I want to tell you yet another story. Two in fact.
The first story is that my girlfriend was dating a man that made six figures a year. But every time she went to his house his utilities were on the verge of getting turned off, he could not pay his mortgage that was only $800 a month, and when his car stop working he did not have enough money to buy a new one.
When you evaluate this situation of someone making 6 figures, and they cannot even pay their bills or their mortgage then you have to know that something is seriously wrong here. They have a problem managing their money, and the last thing you want to do is to tie yourself to someone like that. If they have an issue managing their own money if you get married to them, then they are going to have more money to mismanage, both yours and his.

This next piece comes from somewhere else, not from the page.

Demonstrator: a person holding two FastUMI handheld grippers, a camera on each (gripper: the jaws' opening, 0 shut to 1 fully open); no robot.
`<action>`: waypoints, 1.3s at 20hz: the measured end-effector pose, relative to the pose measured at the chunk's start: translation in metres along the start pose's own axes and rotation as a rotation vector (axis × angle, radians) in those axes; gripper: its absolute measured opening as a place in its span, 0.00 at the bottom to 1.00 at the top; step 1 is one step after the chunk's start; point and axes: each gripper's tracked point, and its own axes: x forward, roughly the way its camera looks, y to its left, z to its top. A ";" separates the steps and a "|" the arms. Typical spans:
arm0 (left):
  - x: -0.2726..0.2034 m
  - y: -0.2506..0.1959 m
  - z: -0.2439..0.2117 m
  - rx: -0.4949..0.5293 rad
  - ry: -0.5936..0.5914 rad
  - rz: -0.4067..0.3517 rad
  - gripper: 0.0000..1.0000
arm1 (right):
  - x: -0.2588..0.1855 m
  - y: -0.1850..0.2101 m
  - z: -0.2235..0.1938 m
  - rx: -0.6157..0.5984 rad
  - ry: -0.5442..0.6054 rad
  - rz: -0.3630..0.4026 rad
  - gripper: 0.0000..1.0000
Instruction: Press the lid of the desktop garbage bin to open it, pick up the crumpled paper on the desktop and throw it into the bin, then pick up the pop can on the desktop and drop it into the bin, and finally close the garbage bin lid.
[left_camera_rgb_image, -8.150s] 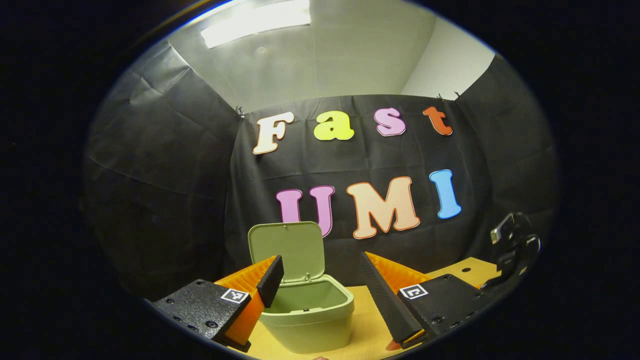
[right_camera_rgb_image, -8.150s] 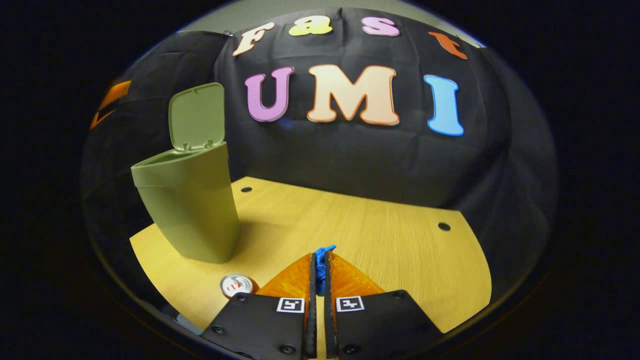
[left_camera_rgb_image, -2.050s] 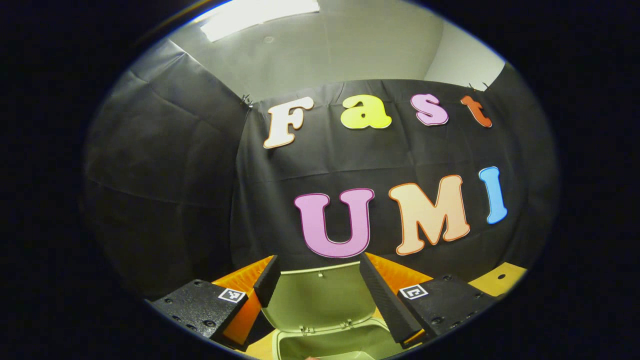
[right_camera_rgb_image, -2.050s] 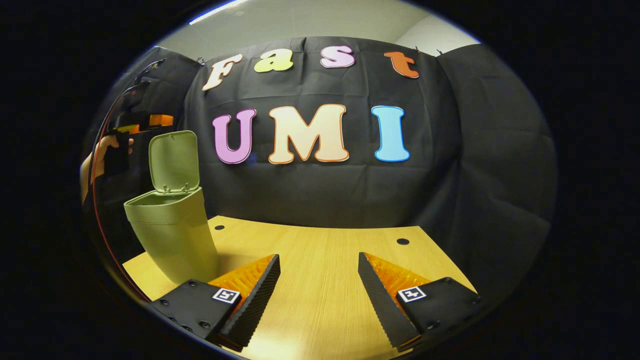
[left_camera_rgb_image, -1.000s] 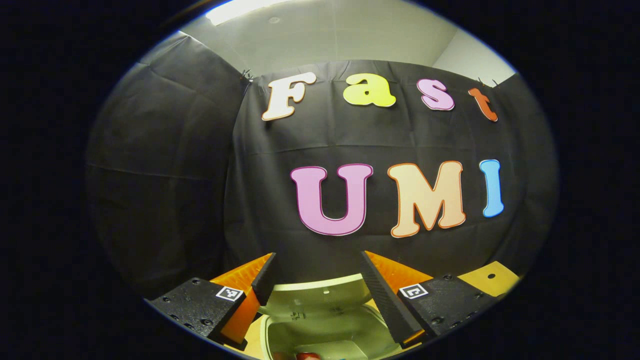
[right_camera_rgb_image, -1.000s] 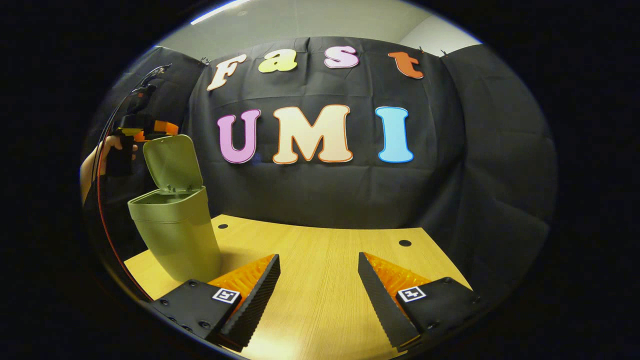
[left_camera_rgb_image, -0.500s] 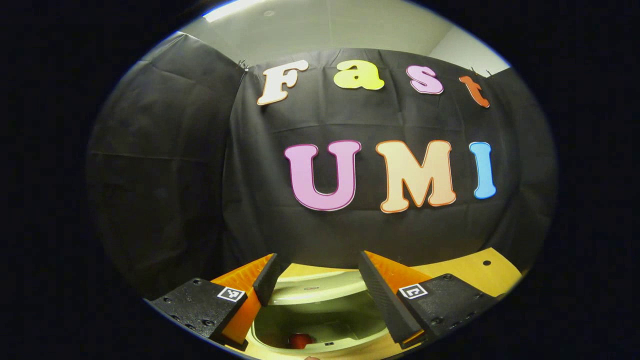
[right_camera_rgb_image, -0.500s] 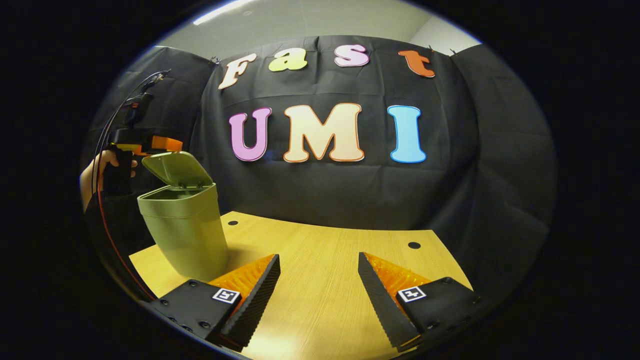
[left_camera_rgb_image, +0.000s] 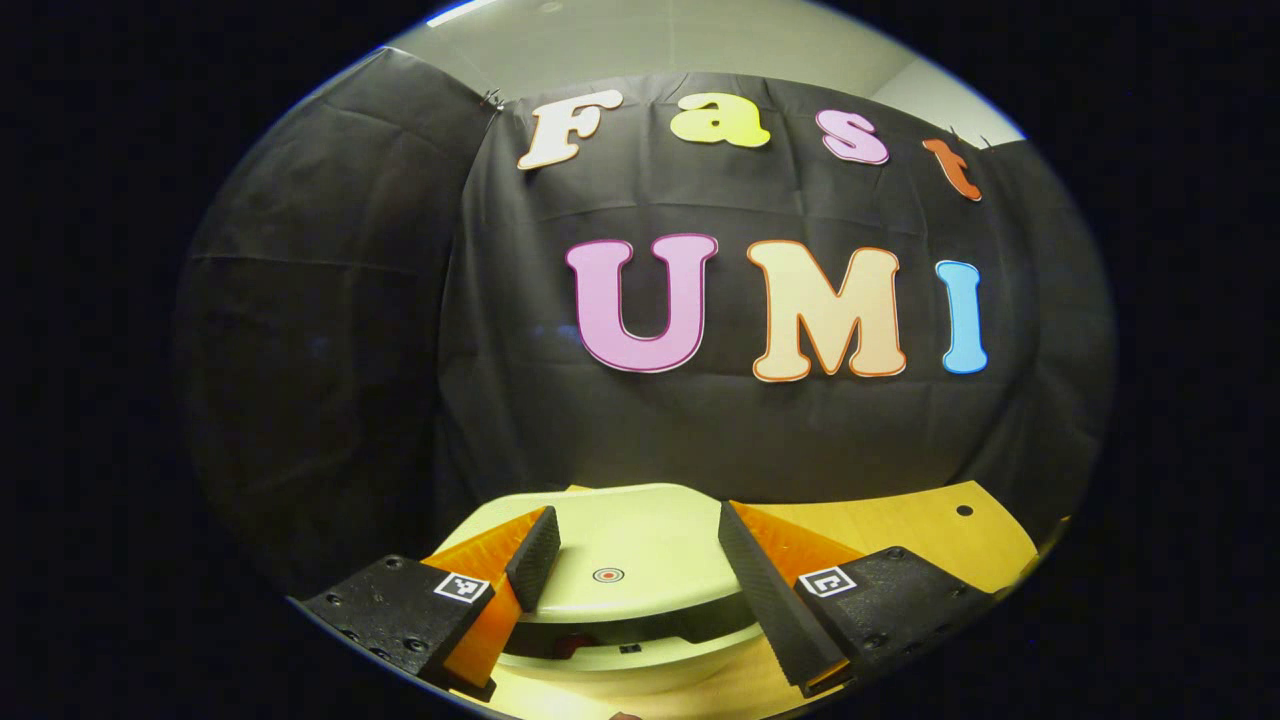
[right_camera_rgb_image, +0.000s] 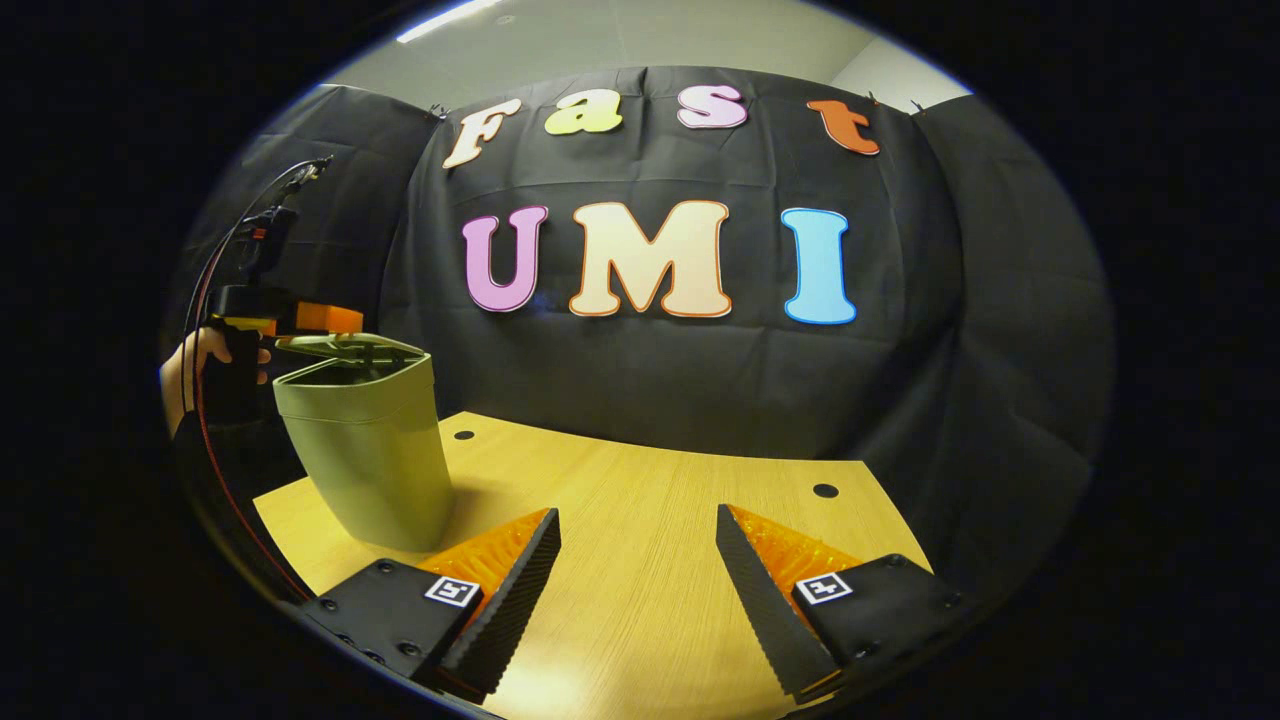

The second story is a friend of my mother. Her co-worker has been working at an agency for over 30 years, and she had enough time to retire. She too made 6 figures. But she could not retire, because her nonworking husband had a gambling problem and they did not have enough money to retire. Their home that was worth $200,000 they had to pay off $500,00 because they continued to take out mortgages to support her husband’s gambling problem.
Now this woman, 60 something years old who put in all this hard work at an agency had to continue to work just so they could pay down their debt. Which may be until she is 80. When you choose someone for marriage never be afraid to do a deep dive in their money, and most of all observe how they manage their money. You don’t want to get into a marriage that is going to damage you financially.
Choosing the right partner for marriage #5 Bring Something To The Table
Of course, you need to select the right partner, but you also need to be the right partner. You cannot expect to have a good man, who manages his life well, and is about something while you are about nothing. Typically it is a lot easier for you to choose the right person for marriage if you are a right person for marriage. If you are a hot mess and that is all over the place with your life, then you are not the right partner, and you will bring the person you are with down.
If you are a woman that has your life together and one that has goals then, of course, it is a lot easier to attract a man that is similar to who you are. You cannot want a man that is on Wall Street, and you are in down the street in the middle of a dark alley, living your life in chaos and wondering which way is up. You should be what you want in a mate.
Case in Point
Michelle Obama was a lawyer, and when Barak asked her out, he was interning to be a lawyer. In any case, she married the future president, and he also got a great deal with his wife, Michelle. They balanced each other out, and they both brought something to the table. And in my opinion, it makes them one of the most admirable couples today.
Now that you have these 5 tips for choosing the right partner for marriage, I hope more than anything that you do not idolize marriage and think that getting married will solve all of your problems. It is a significant life decision, and you would much rather choose the right person to share your life with over the wrong person.